The bit body 12 may be secured to the steel shank 20. As the particle-matrix composite materials 15 typically used to form the crown 14 are relatively hard and not easily machined, the steel blank 16 is used to secure the bit body 12 to the shank 20. Complementary threads may be machined on exposed surfaces of the steel blank 16 and the shank 20 to provide the threaded connection 22 therebetween. The steel shank 20 may be threaded onto the bit body 12, and the weld 24 then may be provided along the interface between the steel blank 16 and the steel shank 20.

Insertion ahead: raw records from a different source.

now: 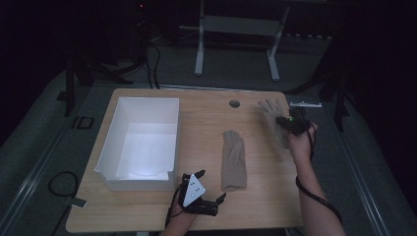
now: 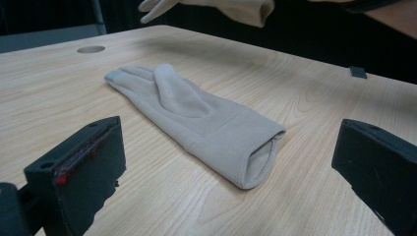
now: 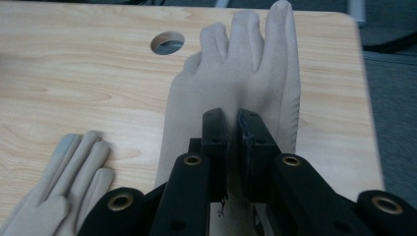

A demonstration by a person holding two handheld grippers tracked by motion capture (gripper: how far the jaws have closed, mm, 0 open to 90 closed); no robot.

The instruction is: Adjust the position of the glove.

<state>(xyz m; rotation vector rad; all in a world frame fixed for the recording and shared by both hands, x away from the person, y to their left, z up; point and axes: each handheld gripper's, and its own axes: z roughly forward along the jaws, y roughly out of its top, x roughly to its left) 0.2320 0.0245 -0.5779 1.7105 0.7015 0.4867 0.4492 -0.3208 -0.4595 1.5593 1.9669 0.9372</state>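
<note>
The right tool [image 1: 286,123] is clamped on a beige glove [image 1: 273,118] over the far right part of the wooden surface [image 1: 206,206]. In the right gripper view its two black jaws stand pressed together on the fabric of that glove [image 3: 236,73] near the cuff, with the glove's fingers pointing away toward the round hole [image 3: 167,43] in the surface. In the left gripper view the same glove [image 2: 216,7] hangs clear above the surface, fingers drooping to the left.

A second beige glove [image 1: 233,160] lies flat near the middle of the surface, cuff toward the person, fingers toward the far edge. In the left gripper view it [image 2: 196,120] lies directly ahead, open cuff nearest.

The left tool [image 1: 209,189] rests low at the near edge, just beside the second glove's cuff. Its jaws stand wide apart with nothing between them.

A white open bin [image 1: 114,142] sits on the left half of the surface, well apart from both gloves.
</note>
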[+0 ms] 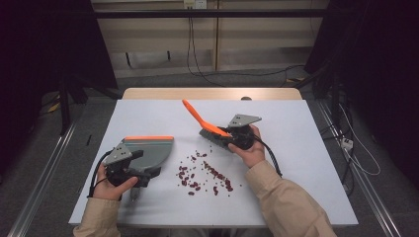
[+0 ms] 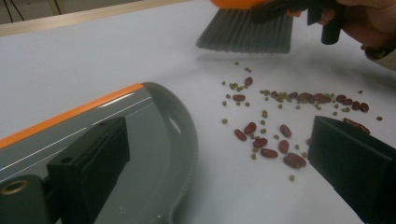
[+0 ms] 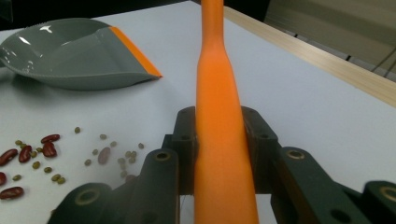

As discussed above, nozzle assemblies 42 also may be provided at the face 18 of the bit body 12. Nozzle assemblies 42 allow fluid flow areas to be specified or selected to obtain various flow rates and patterns. During drilling, drilling fluid is discharged through nozzle assemblies 42 located in nozzle ports in fluid communication with the face 18 of bit body 12 for cooling the cutting surface 35 of cutting elements 34 and removing formation cuttings from the face 18 of drill bit 10 into passages such as junk slots 32. As shown in FIG. 2 of the drawings, a conventional earth-boring rotary drill bit 10 for use in subterranean drilling may include a plurality of nozzle assemblies, exemplified by illustrated nozzle assembly 42. While many conventional drill bits use a single piece nozzle, the nozzle assembly 42 is a two piece replaceable nozzle assembly, the first piece being a tubular tungsten carbide inlet tube 50 that fits into a port or passage 54 formed in the body 12 of the drill bit 10, and is seated upon an annular shoulder 56 of passage 54. The second piece is a tungsten carbide nozzle 52 that may have a restricted bore 64 that is secured within passage 54 of the drill bit 10 by threads that engage mating threads 58 on the wall of passage 54. The inlet tube 50 is retained in passage 54 by abutment between the annular shoulder 56 and the interior end of the nozzle 52. The inlet tube 50 and the nozzle 52 are used to provide protection to the material of the drill bit 10 through which passage 54 extends against erosive drilling fluid effects by providing a hard, abrasion- and erosion-resistant pathway from a fluid passageway 68 within the bit body to a nozzle exit 60 located proximate to an exterior surface of the bit body. The inlet tube 50 and nozzle 52 are replaceable should the drilling fluid erode or wear the parts within internal passage 62 extending through these components, or when a nozzle 52 having a different orifice size is desired. The outer surface or wall of the nozzle 52 is in sealing contact with a compressed O-ring 66 disposed in an annular groove formed in the wall of passage 54 to provide a fluid seal between the bit body 12 and the nozzle 52.